Las comidas en esa familia se tomaban, por regla, en silencio y en una atmósfera de solemnidad casi furtiva, como si se llevara a cabo algún oscuro rito impresionante. Todos y cada uno se acurrucaban atentamente sobre el plato que tenían en las rodillas y extraían las espinas del pescado con una precisión digna de un relojero, o, sosteniendo el cuenco bajo la barbilla, tragaban sus gachas con concentrada atención. Era maravilloso ver la cantidad de gachas que el padre solía engullir en un corto lapso. La anciana, de espaldas a los demás, comía sin cuchillo cerca del fuego. Para la comida de la mañana había siempre gachas de harina de avena, morcilla, una tajada de pan, los restos fríos del pescado salado de la víspera y café recalentado y servido con un trozo de azúcar. El azúcar era objeto de muchas expectativas. La madre, que no tenía ni el apetito de un pajarillo, se ponía de pie con dificultad, desde su posición entre sentada y acostada en la cama, y tomaba alguna medicina de una de las ochenta botellas que le proporcionaba su diputado. Su rostro era grisáceo y fláccido, sus ojos grandes y afiebrados. No podía masticar debido a una afección de la boca. A veces el hijo menor pensaba que su padre mostraba poco afecto al sentarse allí, frente a ella, y tragar tantas gachas cuando ella mordisqueaba su porción de pescado con tan evidente desagrado y deglutía el alimento con un lastimoso estremecimiento. Nunca ansiaban tanto los niños un buen trozo de carne jugosa o una gruesa tajada de pan de centeno como cuando habían terminado de comer.

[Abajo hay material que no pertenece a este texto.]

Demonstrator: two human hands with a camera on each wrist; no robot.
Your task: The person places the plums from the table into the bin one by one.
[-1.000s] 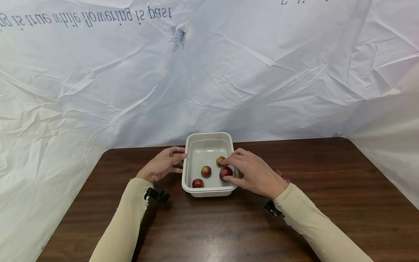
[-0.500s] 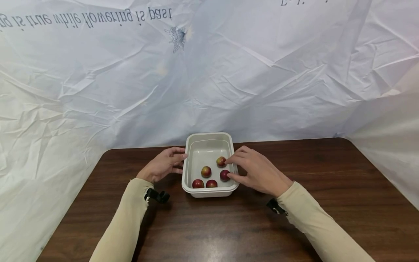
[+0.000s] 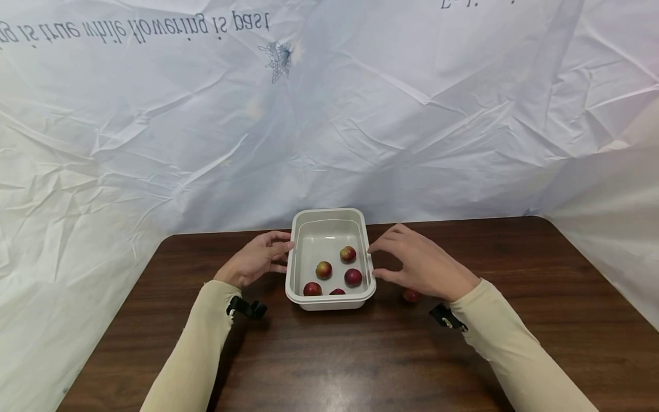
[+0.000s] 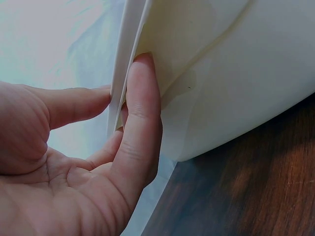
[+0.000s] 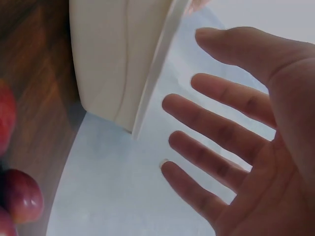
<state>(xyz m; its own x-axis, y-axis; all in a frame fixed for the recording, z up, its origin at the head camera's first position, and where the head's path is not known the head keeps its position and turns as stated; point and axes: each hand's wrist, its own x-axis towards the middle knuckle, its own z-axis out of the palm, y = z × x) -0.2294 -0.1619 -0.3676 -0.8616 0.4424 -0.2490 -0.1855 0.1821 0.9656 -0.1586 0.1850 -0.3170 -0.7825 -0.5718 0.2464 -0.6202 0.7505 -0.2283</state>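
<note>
A white plastic tub (image 3: 329, 298) with a doubled rim stands on the table, several red and yellow plums (image 3: 324, 270) lying spread on its floor. On its left side my left hand (image 3: 259, 257) pinches the rim, thumb on top and fingers against the outer wall, as the left wrist view shows close up. Just off the opposite rim is my right hand (image 3: 412, 260), holding nothing, its fingers spread and nearly straight in the right wrist view. Under that wrist a red plum (image 3: 411, 295) lies on the table, partly hidden by the hand.
More plums (image 5: 22, 195) sit close together on the wooden table (image 3: 329, 355), seen at the left of the right wrist view. A creased white cloth (image 3: 329, 143) with printed words hangs behind the table's far edge.
My right hand has let go of a plum inside the tub and drawn back rightward over the rim. A plum near the tub's front has shifted slightly. My left hand stays put.
</note>
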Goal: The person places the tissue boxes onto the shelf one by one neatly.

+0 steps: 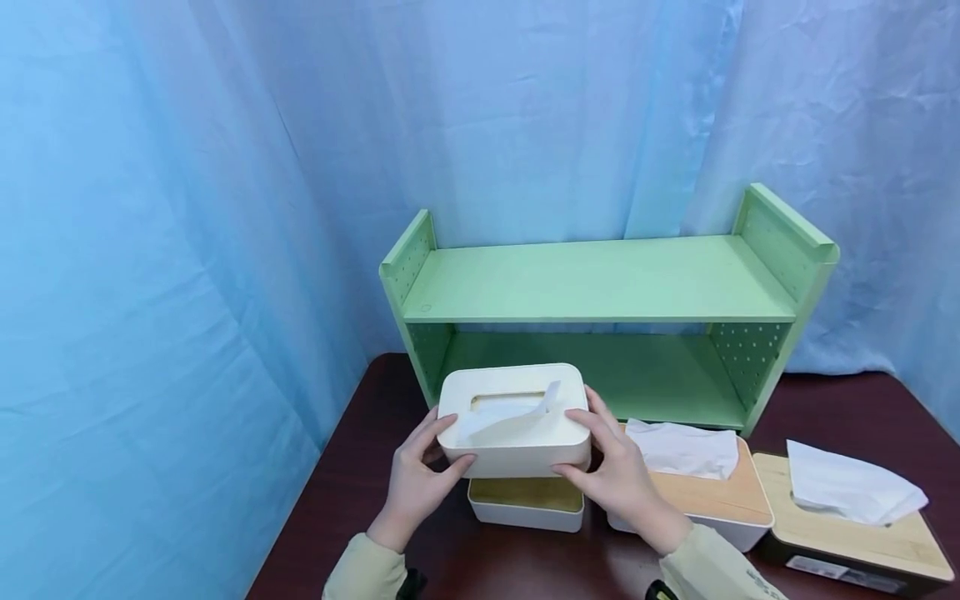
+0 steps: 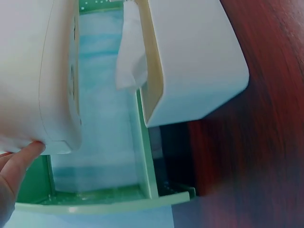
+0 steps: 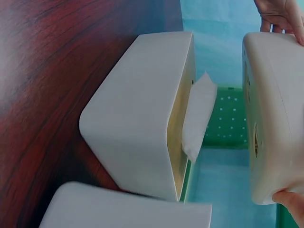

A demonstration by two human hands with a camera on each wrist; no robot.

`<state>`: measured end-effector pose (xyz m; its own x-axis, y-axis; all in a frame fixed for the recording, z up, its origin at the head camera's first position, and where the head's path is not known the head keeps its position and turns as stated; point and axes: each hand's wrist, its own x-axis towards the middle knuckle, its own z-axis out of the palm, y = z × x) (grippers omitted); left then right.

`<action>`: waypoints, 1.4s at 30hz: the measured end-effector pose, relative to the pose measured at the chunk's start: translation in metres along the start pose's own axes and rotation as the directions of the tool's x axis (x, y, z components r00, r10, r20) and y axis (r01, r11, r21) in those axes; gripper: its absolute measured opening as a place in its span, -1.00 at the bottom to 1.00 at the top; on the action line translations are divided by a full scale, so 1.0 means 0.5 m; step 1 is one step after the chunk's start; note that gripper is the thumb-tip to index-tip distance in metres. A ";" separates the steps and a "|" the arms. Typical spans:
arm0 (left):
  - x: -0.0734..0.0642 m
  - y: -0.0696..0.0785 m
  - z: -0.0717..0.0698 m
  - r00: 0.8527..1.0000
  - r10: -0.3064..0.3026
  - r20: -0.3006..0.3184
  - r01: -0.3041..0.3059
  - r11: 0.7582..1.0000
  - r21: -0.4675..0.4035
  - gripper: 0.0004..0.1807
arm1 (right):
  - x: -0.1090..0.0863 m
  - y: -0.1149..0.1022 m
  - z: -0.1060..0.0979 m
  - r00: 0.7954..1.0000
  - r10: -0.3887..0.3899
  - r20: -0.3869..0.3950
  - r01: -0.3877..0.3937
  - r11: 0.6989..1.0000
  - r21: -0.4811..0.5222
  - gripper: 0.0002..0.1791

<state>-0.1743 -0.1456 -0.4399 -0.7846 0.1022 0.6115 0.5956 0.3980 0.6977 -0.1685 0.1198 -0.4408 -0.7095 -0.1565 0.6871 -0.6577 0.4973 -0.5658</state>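
Note:
Both hands hold a white tissue box [image 1: 517, 461] with rounded corners in mid-air, with a tissue [image 1: 517, 423] lying out of its top slot. My left hand [image 1: 417, 472] grips one short end, thumb at the front lower edge. My right hand [image 1: 617, 475] grips the opposite end in the same manner. Below it on the table is a second white box [image 1: 527, 517] with a wood-toned top, partly hidden in the head view. Both wrist views show the held box apart from this lower box [image 3: 133, 109], from whose top a tissue [image 3: 199, 116] sticks up.
A two-tier green shelf [image 1: 615, 279] stands behind the boxes, before blue curtains [image 1: 525, 125]. To the right on the dark wood table [image 1: 330, 492] are a white box with a wooden lid [image 1: 731, 500] and a dark box with a light wooden lid [image 1: 900, 546], both with tissues out.

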 end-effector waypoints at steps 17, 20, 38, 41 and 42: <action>0.056 0.056 -0.004 0.995 0.003 0.097 0.003 0.998 -0.061 -0.45 | 0.023 -0.010 -0.060 0.997 0.007 -0.072 -0.007 1.000 0.003 -0.15; 0.071 0.068 -0.014 0.994 0.027 0.104 -0.020 0.998 -0.066 -0.46 | 0.037 -0.019 -0.068 0.996 -0.012 -0.084 0.012 1.000 0.008 -0.15; 0.161 0.126 -0.067 0.990 0.111 0.090 -0.105 0.992 -0.074 -0.49 | 0.129 -0.065 -0.109 0.996 -0.056 -0.067 0.057 0.998 0.011 -0.19; 0.178 0.132 -0.077 0.990 0.107 0.096 -0.102 0.993 -0.058 -0.48 | 0.147 -0.069 -0.109 0.997 -0.048 -0.063 0.050 0.998 0.028 -0.20; 0.184 0.134 -0.081 0.990 0.101 0.098 -0.096 0.994 -0.056 -0.48 | 0.154 -0.070 -0.108 0.997 -0.046 -0.062 0.048 0.998 0.034 -0.20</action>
<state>-0.1996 -0.1464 -0.3220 -0.7337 0.2305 0.6391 0.6765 0.3347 0.6560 -0.1861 0.1365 -0.3435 -0.6614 -0.1255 0.7394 -0.6992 0.4598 -0.5474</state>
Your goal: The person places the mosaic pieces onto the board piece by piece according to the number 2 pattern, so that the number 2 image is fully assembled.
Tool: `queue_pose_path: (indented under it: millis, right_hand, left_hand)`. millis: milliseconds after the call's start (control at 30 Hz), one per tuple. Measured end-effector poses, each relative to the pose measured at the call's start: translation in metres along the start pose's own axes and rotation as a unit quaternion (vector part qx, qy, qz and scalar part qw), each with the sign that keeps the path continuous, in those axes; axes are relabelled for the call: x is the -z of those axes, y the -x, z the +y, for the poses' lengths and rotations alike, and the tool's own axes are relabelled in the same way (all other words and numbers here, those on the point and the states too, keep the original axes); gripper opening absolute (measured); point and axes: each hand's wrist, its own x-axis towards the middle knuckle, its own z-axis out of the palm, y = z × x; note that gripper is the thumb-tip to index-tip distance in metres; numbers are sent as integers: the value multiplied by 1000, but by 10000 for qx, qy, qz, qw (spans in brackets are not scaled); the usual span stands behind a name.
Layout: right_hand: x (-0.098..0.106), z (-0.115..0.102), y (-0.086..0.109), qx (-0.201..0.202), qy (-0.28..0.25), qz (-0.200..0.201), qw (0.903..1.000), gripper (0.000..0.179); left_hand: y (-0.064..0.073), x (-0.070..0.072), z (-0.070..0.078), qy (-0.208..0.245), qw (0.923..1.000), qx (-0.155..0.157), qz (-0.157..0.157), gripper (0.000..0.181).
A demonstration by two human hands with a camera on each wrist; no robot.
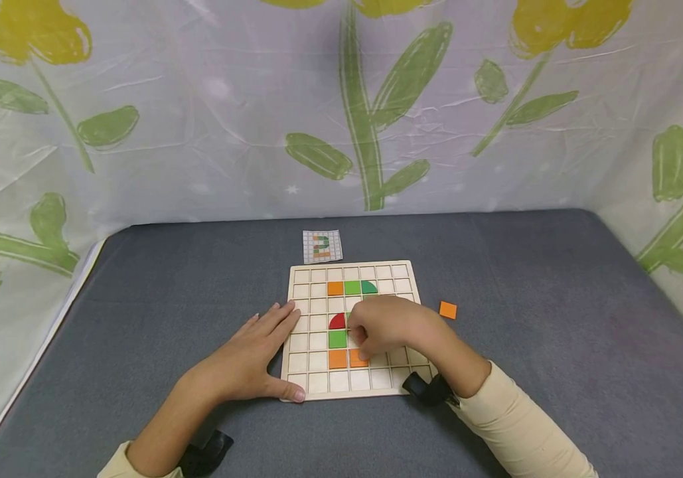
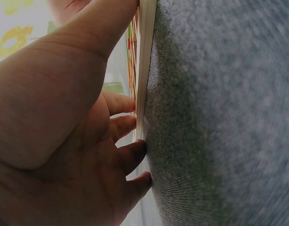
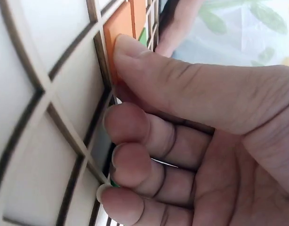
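Observation:
A wooden grid board (image 1: pixel 298 363) lies on the grey table. My left hand (image 1: pixel 251 362) rests along its left edge, fingers extended near the side and thumb at the front left corner. Over the board, my right hand (image 1: pixel 391 325) has its fingers curled and its thumb on an orange square tile (image 3: pixel 120 28) in a lower row; the index finger is mostly hidden behind the thumb. Left of that tile sits another orange tile (image 1: pixel 338 359), below a green square (image 1: pixel 337 339) and a red quarter-circle (image 1: pixel 338 322). The right hand covers part of the grid.
Near the far side of the board are an orange tile (image 1: pixel 335 288), a green square (image 1: pixel 352 287) and a dark green quarter-circle (image 1: pixel 368 287). A loose orange tile (image 1: pixel 448 310) lies right of the board. Behind it is a small pattern card (image 1: pixel 322 246). Flower-printed cloth (image 1: pixel 222 133) surrounds the table.

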Motion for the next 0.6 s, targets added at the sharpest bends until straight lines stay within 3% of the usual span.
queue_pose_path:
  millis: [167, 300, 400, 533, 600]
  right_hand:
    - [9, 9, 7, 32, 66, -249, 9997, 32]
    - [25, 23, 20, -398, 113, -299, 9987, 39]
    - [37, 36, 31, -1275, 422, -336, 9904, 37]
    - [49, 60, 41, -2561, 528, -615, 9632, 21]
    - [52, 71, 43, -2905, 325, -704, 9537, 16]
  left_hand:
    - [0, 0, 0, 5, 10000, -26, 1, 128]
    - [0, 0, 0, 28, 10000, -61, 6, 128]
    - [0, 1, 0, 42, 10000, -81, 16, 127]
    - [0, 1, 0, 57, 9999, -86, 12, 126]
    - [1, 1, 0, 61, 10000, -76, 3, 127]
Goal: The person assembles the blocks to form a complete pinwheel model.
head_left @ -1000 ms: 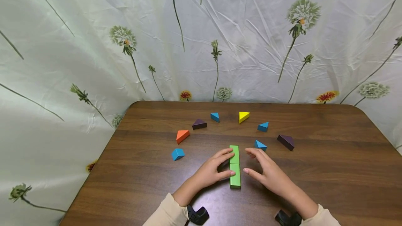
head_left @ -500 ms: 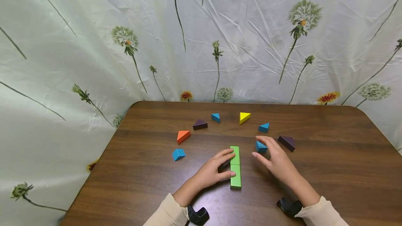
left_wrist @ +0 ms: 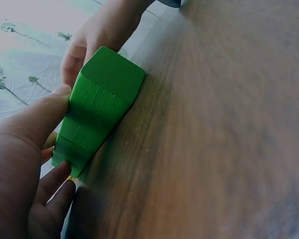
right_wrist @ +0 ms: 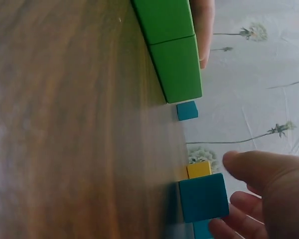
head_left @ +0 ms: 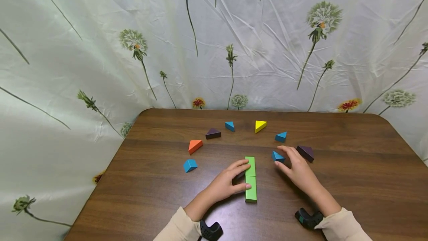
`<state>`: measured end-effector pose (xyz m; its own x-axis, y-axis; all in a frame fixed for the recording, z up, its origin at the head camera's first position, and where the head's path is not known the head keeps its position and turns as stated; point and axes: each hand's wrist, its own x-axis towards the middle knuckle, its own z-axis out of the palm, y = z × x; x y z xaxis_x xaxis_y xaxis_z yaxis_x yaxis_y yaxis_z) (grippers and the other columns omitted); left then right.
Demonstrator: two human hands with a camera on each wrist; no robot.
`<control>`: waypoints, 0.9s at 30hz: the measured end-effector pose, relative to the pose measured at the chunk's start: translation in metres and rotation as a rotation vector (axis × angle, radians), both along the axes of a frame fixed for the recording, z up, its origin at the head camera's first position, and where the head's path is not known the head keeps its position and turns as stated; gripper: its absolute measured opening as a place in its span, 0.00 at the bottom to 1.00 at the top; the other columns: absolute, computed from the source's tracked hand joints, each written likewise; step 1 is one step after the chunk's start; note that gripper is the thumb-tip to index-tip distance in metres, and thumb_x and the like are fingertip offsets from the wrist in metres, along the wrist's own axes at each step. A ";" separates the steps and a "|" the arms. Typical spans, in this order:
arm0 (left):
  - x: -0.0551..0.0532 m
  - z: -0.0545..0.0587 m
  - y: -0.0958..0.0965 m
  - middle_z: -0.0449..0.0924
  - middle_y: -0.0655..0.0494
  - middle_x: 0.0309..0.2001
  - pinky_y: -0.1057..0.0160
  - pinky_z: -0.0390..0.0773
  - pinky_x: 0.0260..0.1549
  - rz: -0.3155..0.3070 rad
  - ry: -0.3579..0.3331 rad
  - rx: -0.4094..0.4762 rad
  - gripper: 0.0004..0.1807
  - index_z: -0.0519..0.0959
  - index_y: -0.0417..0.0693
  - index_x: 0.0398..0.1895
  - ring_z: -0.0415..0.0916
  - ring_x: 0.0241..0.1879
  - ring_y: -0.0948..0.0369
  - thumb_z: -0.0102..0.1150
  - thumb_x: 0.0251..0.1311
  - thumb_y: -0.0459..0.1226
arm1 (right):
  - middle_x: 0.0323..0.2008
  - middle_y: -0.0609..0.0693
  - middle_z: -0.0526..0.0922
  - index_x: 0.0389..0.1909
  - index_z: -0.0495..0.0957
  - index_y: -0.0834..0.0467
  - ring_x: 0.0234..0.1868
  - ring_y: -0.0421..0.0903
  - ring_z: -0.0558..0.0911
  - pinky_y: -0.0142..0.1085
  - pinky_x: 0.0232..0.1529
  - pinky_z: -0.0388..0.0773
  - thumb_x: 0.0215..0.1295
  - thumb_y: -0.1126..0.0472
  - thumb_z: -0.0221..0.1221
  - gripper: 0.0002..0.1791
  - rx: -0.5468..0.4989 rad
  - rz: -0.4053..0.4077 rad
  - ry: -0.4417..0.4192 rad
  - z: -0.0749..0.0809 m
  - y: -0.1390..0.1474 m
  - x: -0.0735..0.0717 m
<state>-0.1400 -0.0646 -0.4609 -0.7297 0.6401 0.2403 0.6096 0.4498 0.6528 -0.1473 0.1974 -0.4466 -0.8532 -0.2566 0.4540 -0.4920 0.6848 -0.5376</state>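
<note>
Two green rectangular blocks lie end to end in a line, the farther one (head_left: 249, 166) against the nearer one (head_left: 250, 189). My left hand (head_left: 224, 182) rests on their left side, its fingers touching the far block and its thumb the near one. In the left wrist view, that thumb lies along the edge of the green block (left_wrist: 97, 104). My right hand (head_left: 301, 170) is spread beside a blue triangular block (head_left: 277, 156), thumb on the near side and fingers beyond. In the right wrist view, a gap shows between the thumb and this blue block (right_wrist: 204, 198).
Around the green blocks, in an arc, lie blue (head_left: 190, 165), orange (head_left: 195, 146), dark purple (head_left: 213, 134), blue (head_left: 229, 126), yellow (head_left: 260, 126), blue (head_left: 281, 137) and dark purple (head_left: 305, 153) blocks. A floral curtain (head_left: 267, 47) hangs behind the wooden table (head_left: 354, 174).
My right hand has moved away from the green blocks, to the right, and come round the near blue triangular block. The left hand has stayed on the green blocks.
</note>
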 end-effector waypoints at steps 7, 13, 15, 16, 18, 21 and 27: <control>0.000 0.000 0.000 0.55 0.59 0.65 0.57 0.61 0.56 -0.001 -0.005 0.005 0.32 0.64 0.48 0.63 0.53 0.63 0.62 0.55 0.57 0.51 | 0.44 0.58 0.72 0.51 0.68 0.67 0.35 0.46 0.74 0.35 0.31 0.76 0.48 0.73 0.65 0.27 -0.015 -0.006 -0.029 -0.004 0.001 -0.001; 0.001 0.000 0.000 0.55 0.60 0.65 0.57 0.61 0.56 0.000 -0.010 0.007 0.32 0.64 0.49 0.63 0.53 0.63 0.62 0.55 0.57 0.51 | 0.43 0.58 0.70 0.52 0.67 0.68 0.30 0.42 0.72 0.31 0.29 0.75 0.45 0.74 0.66 0.30 -0.031 0.017 -0.050 -0.007 0.000 -0.002; 0.001 0.000 0.000 0.55 0.60 0.65 0.57 0.61 0.56 0.001 -0.009 0.007 0.32 0.64 0.49 0.63 0.53 0.63 0.62 0.55 0.57 0.51 | 0.44 0.59 0.69 0.53 0.66 0.69 0.30 0.43 0.72 0.31 0.29 0.75 0.45 0.74 0.66 0.31 -0.037 0.026 -0.066 -0.006 0.000 -0.002; 0.000 0.000 0.000 0.55 0.60 0.65 0.57 0.61 0.56 0.001 -0.009 0.006 0.32 0.64 0.49 0.63 0.53 0.63 0.62 0.55 0.57 0.51 | 0.44 0.59 0.68 0.53 0.66 0.69 0.30 0.43 0.72 0.32 0.29 0.75 0.46 0.74 0.66 0.31 -0.039 0.030 -0.077 -0.006 0.000 -0.002; 0.000 0.000 0.000 0.55 0.60 0.65 0.57 0.61 0.56 0.001 -0.008 0.006 0.32 0.64 0.49 0.63 0.53 0.63 0.62 0.55 0.57 0.51 | 0.46 0.60 0.68 0.55 0.65 0.69 0.31 0.43 0.72 0.32 0.30 0.75 0.47 0.73 0.65 0.32 -0.040 0.035 -0.104 -0.006 0.001 -0.003; 0.000 -0.001 0.000 0.55 0.60 0.65 0.57 0.61 0.56 0.003 -0.006 0.005 0.32 0.64 0.49 0.63 0.53 0.63 0.62 0.55 0.57 0.51 | 0.48 0.60 0.67 0.56 0.63 0.69 0.33 0.44 0.72 0.32 0.31 0.75 0.48 0.71 0.65 0.33 -0.043 0.047 -0.157 -0.006 0.003 -0.005; 0.000 -0.001 0.000 0.55 0.61 0.65 0.57 0.61 0.56 0.005 -0.007 0.001 0.32 0.64 0.50 0.63 0.53 0.63 0.62 0.54 0.57 0.52 | 0.44 0.58 0.69 0.57 0.63 0.69 0.34 0.44 0.73 0.33 0.33 0.75 0.51 0.70 0.64 0.32 -0.057 0.056 -0.239 -0.007 0.007 -0.008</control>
<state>-0.1400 -0.0645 -0.4624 -0.7343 0.6364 0.2362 0.6029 0.4516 0.6577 -0.1555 0.2040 -0.4537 -0.9232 -0.2867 0.2561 -0.3828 0.6254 -0.6799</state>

Después de la comida de la mañana, Bjartur se recostaba en la cama -hábito infantil-, roncaba atrozmente durante unos instantes y luego se ponía en pie de un salto, con la expresión de un hombre acosado por increíbles peligros, y desaparecía para ir a echar una mirada a sus ovejas. Una choza, ya completamente colmada, había sido construida para las ovejas en un extremo del pegujal, pero los corderos y los animales de dos años seguían alojados bajo el mismo techo que la familia. Los hermanos mayores limpiaban los establos, rastrillaban la inmundicia del piso y abrían caminos en torno a la casa, caminos que la nieve que caía empecinadamente volvía a llenar. Las ovejas debían trasponer dieciocho escalones cavados en la nieve para salir de la que caía frente a la puerta, y también era preciso cortar los carámbanos de la ventana para que entrara la luz.
Y después de la comida de la mañana, cuando el padre y los hermanos mayores habían ido a ver a las ovejas, entonces, y sólo entonces, comenzaba el día en el pegujal, comenzaba en serio, comenzaba en su largo y en su ancho, un día con su noche que nadie podía prever. La luz era escasa debido a la pequeñez de la ventana y al espesor de la nieve. Dos de las camas estaban ya hechas; en la tercera yacía la madre, inmóvil. Su confinamiento coincidía, como de costumbre, con la enfermedad que raramente duraba más de tres meses y que la tumbaba todos los inviernos con tan leal regularidad. También había tenido un niño para el alcalde y el sacerdote, el año anterior, y en esa ocasión debió guardar cama durante cuatro meses. De tanto en tanto se acomodaba en una nueva posición, conteniendo los gemidos y moviéndose lenta y cautelosamente debido a las molestias que le ocasionaba el estar continuamente acostada. En el borde de su cama, ante la ventana, está Asta Sóllilja, tejiéndose un chaleco. Se halla sentada de tal modo que los pies se le bambolean, sin llegar al piso, pero, naturalmente, en esa posición puede apoyar de tanto en tanto la cabeza contra la pared. Ocasionalmente se recuesta contra la pared y dormita.